1932. Merge BSTs to Create Single BST LeetCode Solution

In this guide, you will get 1932. Merge BSTs to Create Single BST LeetCode Solution with the best time and space complexity. The solution to Merge BSTs to Create Single BST problem is provided in various programming languages like C++, Java, and Python. This will be helpful for you if you are preparing for placements, hackathons, interviews, or practice purposes. The solutions provided here are very easy to follow and include detailed explanations.

Table of Contents

1. Problem Statement
2. Complexity Analysis
3. Merge BSTs to Create Single BST solution in C++
4. Merge BSTs to Create Single BST solution in Java
5. Merge BSTs to Create Single BST solution in Python
6. Additional Resources

Problem Statement of Merge BSTs to Create Single BST

You are given n BST (binary search tree) root nodes for n separate BSTs stored in an array trees (0-indexed). Each BST in trees has at most 3 nodes, and no two roots have the same value. In one operation, you can:

Select two distinct indices i and j such that the value stored at one of the leaves of trees[i] is equal to the root value of trees[j].
Replace the leaf node in trees[i] with trees[j].
Remove trees[j] from trees.

Return the root of the resulting BST if it is possible to form a valid BST after performing n – 1 operations, or null if it is impossible to create a valid BST.
A BST (binary search tree) is a binary tree where each node satisfies the following property:

Every node in the node’s left subtree has a value strictly less than the node’s value.
Every node in the node’s right subtree has a value strictly greater than the node’s value.

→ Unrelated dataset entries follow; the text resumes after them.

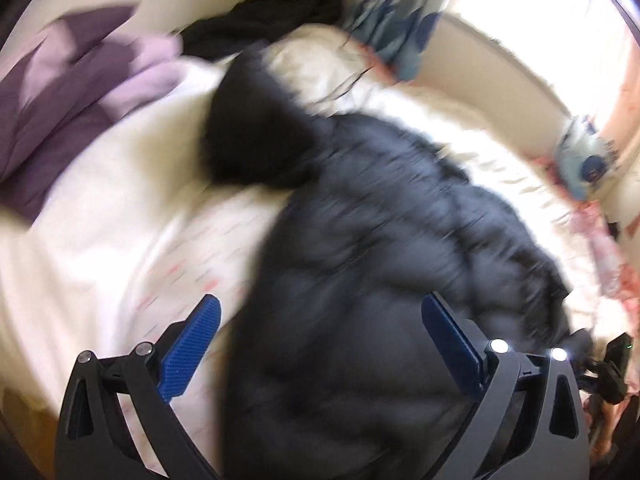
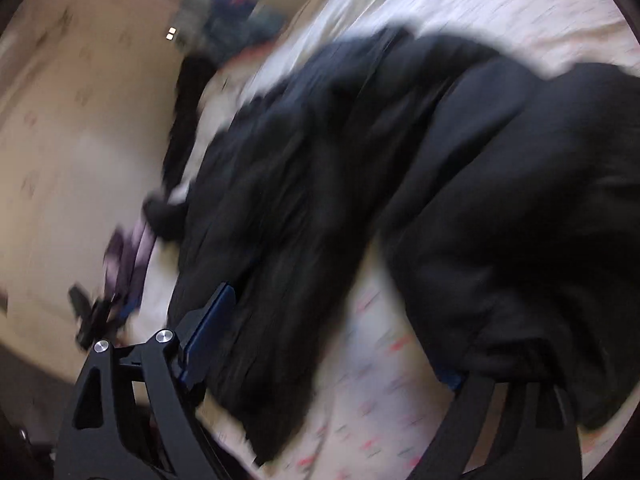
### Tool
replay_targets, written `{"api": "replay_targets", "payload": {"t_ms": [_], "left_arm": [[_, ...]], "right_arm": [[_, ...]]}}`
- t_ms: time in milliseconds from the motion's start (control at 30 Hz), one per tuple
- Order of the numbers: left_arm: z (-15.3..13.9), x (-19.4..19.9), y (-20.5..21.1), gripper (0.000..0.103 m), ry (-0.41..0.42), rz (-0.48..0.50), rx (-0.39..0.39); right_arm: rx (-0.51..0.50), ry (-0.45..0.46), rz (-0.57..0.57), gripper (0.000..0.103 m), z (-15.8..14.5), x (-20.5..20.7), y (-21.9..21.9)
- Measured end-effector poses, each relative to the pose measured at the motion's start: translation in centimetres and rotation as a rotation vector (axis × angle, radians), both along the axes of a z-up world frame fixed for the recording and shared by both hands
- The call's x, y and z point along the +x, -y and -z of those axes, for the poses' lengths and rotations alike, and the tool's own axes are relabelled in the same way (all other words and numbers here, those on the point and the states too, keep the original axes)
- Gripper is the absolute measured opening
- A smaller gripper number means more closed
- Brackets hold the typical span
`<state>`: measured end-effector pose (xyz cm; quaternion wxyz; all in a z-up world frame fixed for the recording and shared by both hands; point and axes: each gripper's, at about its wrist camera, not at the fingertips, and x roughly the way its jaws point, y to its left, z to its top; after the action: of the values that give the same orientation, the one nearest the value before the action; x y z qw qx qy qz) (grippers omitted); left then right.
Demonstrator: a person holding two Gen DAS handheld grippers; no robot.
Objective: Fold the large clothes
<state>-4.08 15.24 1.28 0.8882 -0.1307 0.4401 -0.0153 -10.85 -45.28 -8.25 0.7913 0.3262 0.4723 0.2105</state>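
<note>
The left tool [image 1: 320, 340] gapes wide over the black puffer jacket [image 1: 380, 240] on the bed [image 1: 100, 220]; the jacket's length runs away from it. The right tool [image 2: 340, 344], equally near, also spread, grips nothing.

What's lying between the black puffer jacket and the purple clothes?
In the left wrist view, only white bedding lies between the black puffer jacket and the purple clothes.
</note>
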Motion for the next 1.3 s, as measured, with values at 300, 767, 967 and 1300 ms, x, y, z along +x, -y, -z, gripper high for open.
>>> {"api": "replay_targets", "payload": {"t_ms": [300, 767, 967, 1300], "left_arm": [[7.9, -4.3, -2.5, 0.096, -0.213, 0.026, 0.061], [0.1, -7.8, 1.3, 0.029, -0.153, 0.312, -0.032], [1.3, -11.0, 1.4, 0.029, -0.233, 0.383, 0.145], [-2.8, -10.4, 3.1, 0.070, -0.051, 0.336, 0.092]], "right_arm": [[-0.024, -0.086, -0.202, 0.067, 1.6, -0.1, -11.9], [0.064, 0.244, -0.032, 0.005, -11.5, -4.2, -6.7], [-0.013, -0.004, -0.101, 0.012, -4.2, -9.0, -3.7], [0.484, 0.011, 0.448, 0.084, 1.4, -11.8, 7.9]]}}
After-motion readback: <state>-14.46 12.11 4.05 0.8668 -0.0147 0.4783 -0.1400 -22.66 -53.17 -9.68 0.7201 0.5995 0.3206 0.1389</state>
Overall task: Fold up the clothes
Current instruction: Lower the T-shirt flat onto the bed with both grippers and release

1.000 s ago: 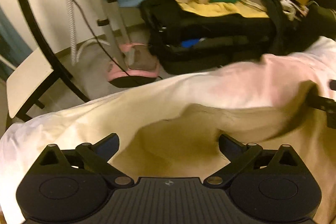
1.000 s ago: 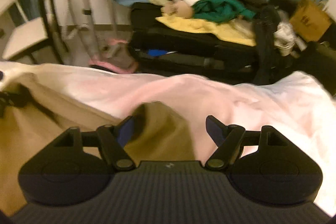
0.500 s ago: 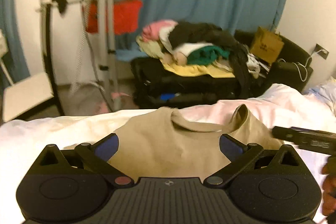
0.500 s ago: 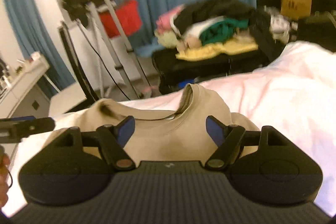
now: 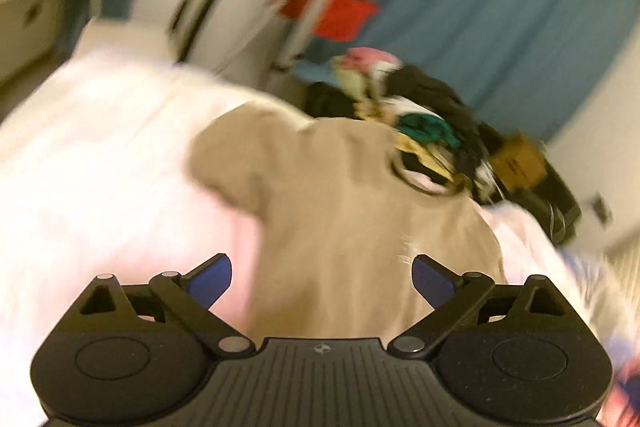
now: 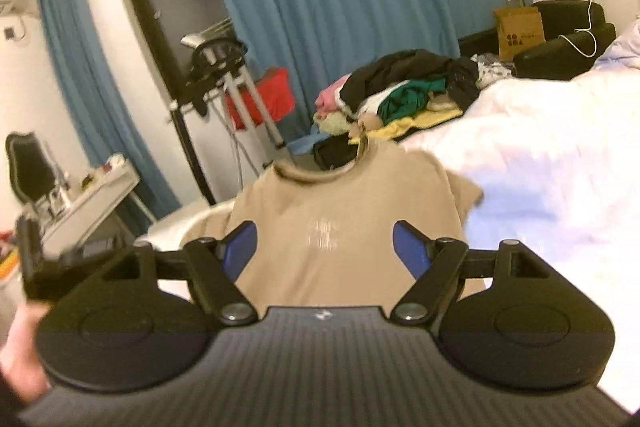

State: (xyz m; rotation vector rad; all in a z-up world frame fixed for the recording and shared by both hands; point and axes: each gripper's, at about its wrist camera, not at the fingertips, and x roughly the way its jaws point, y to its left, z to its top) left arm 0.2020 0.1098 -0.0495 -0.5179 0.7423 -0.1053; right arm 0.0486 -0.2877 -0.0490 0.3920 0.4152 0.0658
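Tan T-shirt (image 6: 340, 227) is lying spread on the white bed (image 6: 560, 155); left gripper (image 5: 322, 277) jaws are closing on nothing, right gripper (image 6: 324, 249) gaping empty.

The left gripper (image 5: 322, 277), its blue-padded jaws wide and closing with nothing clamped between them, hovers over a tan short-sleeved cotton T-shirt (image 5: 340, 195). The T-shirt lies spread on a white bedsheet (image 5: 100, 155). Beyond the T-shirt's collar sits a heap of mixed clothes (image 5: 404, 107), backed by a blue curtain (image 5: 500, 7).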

A leaf is a node that has no children.

Example 1:

Input: trees = [[2,1],[3,2,5],[5,4]]
Output: [3,2,5,1,null,4]
Explanation:
In the first operation, pick i=1 and j=0, and merge trees[0] into trees[1].
Delete trees[0], so trees = [[3,2,5,1],[5,4]].

In the second operation, pick i=0 and j=1, and merge trees[1] into trees[0].
Delete trees[1], so trees = [[3,2,5,1,null,4]].

The resulting tree, shown above, is a valid BST, so return its root.
Example 2:

Input: trees = [[5,3,8],[3,2,6]]
Output: []
Explanation:
Pick i=0 and j=1 and merge trees[1] into trees[0].
Delete trees[1], so trees = [[5,3,8,2,6]].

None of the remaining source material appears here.